* _PROBLEM STATEMENT_:
Some entries follow. Reproduce exactly the lines starting at the one with "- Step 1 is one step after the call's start" and stopping after the one with "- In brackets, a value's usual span".

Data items
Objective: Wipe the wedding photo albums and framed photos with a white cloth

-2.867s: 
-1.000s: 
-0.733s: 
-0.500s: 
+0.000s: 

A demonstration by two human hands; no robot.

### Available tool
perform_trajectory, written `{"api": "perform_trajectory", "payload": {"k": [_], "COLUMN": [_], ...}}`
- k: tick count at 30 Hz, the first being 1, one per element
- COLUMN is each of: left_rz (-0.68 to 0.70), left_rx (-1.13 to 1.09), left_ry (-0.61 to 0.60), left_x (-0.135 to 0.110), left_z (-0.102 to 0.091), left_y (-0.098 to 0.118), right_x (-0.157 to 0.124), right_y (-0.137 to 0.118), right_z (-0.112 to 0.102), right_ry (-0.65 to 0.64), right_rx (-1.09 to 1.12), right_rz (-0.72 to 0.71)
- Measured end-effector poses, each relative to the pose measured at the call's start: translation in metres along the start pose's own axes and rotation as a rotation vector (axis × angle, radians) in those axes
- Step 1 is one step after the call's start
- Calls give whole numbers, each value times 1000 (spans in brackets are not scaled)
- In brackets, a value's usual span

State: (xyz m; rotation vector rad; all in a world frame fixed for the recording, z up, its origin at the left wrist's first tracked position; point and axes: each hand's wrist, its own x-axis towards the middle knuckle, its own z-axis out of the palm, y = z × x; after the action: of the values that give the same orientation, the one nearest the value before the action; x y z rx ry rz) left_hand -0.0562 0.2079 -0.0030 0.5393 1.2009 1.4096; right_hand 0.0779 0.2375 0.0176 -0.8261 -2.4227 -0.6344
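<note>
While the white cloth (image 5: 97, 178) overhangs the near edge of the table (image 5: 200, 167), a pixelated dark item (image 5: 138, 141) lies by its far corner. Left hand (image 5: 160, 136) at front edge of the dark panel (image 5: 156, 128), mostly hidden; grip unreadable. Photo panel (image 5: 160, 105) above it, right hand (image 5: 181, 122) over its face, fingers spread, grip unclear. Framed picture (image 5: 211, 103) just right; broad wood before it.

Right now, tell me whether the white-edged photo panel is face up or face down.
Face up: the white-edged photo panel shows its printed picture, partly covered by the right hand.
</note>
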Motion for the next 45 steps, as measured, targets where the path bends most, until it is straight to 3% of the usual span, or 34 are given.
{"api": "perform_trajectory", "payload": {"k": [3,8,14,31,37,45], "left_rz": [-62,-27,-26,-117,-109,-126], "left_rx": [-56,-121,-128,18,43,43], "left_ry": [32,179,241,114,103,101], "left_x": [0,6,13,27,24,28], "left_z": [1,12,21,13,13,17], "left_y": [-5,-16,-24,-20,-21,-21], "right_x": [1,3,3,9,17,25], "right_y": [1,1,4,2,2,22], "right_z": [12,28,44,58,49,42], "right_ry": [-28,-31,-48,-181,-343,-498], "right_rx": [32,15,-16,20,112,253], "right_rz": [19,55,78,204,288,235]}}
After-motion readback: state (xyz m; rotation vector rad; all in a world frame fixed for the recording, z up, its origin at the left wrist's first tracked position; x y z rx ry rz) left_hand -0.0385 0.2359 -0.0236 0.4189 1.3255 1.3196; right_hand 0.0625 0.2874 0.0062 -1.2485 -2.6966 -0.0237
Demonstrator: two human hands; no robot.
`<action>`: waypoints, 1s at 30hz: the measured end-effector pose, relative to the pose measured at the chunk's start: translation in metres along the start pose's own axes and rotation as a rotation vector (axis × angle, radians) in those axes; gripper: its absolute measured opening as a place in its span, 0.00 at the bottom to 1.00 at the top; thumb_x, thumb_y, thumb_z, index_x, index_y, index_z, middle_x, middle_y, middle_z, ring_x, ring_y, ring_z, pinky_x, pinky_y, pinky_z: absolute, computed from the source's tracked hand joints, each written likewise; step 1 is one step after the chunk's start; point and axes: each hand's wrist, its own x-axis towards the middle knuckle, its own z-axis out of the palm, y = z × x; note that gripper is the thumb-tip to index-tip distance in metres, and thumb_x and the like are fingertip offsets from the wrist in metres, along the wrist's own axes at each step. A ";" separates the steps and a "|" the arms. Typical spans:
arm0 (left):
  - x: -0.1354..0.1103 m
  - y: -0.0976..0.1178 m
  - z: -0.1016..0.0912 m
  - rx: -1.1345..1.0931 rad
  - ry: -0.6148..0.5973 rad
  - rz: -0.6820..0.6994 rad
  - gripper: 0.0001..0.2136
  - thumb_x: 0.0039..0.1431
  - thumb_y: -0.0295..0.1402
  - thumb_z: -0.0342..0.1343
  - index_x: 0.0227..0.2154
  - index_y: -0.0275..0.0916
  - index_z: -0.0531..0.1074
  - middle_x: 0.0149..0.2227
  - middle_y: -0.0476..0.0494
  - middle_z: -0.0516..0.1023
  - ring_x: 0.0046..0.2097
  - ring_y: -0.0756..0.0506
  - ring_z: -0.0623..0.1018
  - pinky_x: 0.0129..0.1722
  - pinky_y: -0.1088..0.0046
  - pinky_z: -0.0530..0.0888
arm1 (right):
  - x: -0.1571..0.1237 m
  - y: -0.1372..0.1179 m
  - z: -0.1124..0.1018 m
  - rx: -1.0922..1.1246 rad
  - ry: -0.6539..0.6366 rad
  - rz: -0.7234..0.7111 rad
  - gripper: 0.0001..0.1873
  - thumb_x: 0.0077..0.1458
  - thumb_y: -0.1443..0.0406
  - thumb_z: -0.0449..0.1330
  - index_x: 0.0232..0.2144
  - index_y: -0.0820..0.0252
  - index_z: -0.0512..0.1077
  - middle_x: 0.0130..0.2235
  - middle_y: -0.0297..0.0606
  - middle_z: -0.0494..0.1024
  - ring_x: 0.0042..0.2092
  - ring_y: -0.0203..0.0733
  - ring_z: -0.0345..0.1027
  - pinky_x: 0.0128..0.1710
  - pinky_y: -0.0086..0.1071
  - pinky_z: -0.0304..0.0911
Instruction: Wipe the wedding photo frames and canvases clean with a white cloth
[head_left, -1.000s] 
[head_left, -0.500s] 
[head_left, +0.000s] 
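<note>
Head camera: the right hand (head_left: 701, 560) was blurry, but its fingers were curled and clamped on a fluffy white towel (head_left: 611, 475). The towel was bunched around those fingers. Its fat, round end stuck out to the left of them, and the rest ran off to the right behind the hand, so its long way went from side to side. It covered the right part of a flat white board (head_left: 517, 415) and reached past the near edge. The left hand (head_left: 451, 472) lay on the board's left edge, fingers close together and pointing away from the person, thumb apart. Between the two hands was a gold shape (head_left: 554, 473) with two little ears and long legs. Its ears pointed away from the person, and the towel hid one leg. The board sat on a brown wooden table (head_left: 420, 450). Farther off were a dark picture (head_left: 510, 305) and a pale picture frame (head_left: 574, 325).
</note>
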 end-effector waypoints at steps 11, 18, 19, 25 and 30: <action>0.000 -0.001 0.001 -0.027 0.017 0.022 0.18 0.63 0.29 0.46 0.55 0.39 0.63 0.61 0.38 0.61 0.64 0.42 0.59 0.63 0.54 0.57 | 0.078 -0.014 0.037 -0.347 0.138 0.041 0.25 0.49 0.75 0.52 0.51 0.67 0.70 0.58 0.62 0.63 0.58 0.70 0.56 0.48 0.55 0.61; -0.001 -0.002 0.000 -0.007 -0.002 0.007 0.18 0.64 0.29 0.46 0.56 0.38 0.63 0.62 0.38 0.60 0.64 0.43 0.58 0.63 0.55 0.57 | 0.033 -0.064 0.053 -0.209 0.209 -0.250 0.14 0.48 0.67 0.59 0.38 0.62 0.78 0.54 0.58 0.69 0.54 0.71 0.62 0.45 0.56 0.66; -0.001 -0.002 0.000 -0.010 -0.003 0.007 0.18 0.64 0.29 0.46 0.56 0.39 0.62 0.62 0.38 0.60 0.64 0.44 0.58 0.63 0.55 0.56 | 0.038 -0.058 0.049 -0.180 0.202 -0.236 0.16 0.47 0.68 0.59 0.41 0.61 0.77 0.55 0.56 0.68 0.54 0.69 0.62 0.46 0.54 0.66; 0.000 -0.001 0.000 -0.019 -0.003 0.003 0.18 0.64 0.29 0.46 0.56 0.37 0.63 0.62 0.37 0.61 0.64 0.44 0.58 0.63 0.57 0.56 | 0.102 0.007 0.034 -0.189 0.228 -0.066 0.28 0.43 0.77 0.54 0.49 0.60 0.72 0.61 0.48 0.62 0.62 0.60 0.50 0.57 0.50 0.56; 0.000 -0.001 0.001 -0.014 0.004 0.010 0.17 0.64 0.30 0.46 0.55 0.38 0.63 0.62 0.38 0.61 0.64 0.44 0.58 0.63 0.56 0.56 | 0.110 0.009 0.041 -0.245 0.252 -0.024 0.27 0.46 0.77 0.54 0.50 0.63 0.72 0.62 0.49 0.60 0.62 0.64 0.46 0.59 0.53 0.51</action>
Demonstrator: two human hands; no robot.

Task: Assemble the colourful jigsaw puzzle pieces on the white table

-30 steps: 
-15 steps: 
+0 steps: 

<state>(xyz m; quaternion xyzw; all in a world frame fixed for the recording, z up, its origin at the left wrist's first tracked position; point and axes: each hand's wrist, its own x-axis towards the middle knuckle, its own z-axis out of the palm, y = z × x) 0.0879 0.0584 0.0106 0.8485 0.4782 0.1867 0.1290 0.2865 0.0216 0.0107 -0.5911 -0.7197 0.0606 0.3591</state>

* _FINISHED TASK_:
- Step 1 is one step after the call's start
- Calls give whole numbers, each value times 1000 (spans in brackets are not scaled)
- In brackets, a value's usual span

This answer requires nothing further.